Work instructions » Return exactly the span of lines in the following data that opens with the line containing "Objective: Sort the" and closes with the line containing "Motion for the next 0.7". Include nothing else.

▬▬▬▬▬▬

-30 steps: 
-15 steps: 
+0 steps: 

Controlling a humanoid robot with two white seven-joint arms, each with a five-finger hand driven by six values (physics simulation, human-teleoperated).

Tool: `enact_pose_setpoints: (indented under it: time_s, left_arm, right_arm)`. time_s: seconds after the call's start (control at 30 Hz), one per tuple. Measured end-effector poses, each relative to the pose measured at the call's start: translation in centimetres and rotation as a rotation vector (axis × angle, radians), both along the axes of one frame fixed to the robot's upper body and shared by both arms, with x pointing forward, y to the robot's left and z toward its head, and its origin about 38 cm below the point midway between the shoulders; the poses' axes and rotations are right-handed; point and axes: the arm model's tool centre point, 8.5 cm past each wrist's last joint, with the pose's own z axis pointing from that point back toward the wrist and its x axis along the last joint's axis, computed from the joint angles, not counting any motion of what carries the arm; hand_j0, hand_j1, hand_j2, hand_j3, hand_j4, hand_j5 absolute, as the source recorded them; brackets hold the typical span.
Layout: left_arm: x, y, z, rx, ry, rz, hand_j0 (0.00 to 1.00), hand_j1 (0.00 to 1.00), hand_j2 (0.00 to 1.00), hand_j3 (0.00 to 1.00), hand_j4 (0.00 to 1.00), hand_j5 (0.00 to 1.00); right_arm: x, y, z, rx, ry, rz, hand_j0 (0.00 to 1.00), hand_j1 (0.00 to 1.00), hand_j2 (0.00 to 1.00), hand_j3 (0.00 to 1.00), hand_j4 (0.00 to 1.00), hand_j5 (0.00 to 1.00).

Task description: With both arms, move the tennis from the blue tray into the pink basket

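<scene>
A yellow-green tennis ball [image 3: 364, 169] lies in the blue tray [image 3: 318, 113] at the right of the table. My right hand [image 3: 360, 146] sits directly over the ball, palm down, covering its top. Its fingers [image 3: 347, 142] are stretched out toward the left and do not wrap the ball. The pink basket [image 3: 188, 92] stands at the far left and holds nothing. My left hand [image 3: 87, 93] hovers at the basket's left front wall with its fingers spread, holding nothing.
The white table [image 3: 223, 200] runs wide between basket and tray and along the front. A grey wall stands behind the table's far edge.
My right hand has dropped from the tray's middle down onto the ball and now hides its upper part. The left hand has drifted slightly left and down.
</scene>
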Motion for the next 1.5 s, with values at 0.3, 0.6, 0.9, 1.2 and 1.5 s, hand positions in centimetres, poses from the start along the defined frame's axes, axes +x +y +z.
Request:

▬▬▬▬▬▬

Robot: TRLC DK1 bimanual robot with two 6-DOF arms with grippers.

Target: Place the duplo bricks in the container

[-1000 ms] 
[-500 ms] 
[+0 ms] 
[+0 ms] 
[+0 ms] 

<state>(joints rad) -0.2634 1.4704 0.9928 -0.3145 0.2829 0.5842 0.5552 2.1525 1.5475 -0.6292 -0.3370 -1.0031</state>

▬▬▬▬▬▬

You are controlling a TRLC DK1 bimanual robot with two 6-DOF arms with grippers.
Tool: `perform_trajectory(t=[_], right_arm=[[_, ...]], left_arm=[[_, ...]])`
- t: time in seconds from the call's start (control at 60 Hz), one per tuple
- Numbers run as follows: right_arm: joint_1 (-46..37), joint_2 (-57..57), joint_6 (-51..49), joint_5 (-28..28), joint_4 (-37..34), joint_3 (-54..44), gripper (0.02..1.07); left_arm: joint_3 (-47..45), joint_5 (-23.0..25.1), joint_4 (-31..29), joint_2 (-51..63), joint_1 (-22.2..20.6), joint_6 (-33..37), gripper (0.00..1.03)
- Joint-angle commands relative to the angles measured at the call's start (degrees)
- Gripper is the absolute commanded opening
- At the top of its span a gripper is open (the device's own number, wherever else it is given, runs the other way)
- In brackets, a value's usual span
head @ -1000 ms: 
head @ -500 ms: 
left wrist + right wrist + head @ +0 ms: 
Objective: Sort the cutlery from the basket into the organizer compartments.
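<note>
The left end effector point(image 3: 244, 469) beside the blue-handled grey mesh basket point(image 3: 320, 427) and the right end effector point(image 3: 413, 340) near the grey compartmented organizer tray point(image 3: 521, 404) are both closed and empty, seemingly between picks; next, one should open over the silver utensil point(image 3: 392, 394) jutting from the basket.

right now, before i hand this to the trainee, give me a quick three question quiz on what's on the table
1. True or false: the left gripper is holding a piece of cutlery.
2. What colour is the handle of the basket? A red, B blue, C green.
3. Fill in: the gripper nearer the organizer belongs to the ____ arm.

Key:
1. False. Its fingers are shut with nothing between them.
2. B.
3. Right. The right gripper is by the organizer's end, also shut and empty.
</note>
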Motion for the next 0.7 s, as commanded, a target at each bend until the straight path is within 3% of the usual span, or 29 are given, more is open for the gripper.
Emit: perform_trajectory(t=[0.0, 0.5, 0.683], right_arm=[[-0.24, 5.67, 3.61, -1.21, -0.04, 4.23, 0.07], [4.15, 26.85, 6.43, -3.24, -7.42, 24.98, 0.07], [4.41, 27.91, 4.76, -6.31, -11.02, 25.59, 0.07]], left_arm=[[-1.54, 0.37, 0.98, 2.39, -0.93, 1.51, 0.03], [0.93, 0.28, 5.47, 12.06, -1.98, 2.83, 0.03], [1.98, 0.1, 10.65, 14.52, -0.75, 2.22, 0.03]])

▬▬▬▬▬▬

Expected answer »
Objective: Sort the cutlery from the basket into the organizer compartments.
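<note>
The left end effector point(image 3: 244, 469) beside the blue-handled grey mesh basket point(image 3: 320, 427) and the right end effector point(image 3: 413, 340) near the grey compartmented organizer tray point(image 3: 521, 404) are both closed and empty, seemingly between picks; next, one should open over the silver utensil point(image 3: 392, 394) jutting from the basket.

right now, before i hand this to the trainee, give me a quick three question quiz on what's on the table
1. True or false: the left gripper is holding a piece of cutlery.
2. What colour is the handle of the basket? A red, B blue, C green.
3. Fill in: the gripper nearer the organizer belongs to the ____ arm.

Key:
1. False. Its fingers are shut with nothing between them.
2. B.
3. Right. The right gripper is by the organizer's end, also shut and empty.
</note>
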Motion for the next 0.7 s, as commanded, a target at each bend until the straight path is within 3% of the usual span, or 29 are given, more is open for the gripper.

There is no more to the exercise.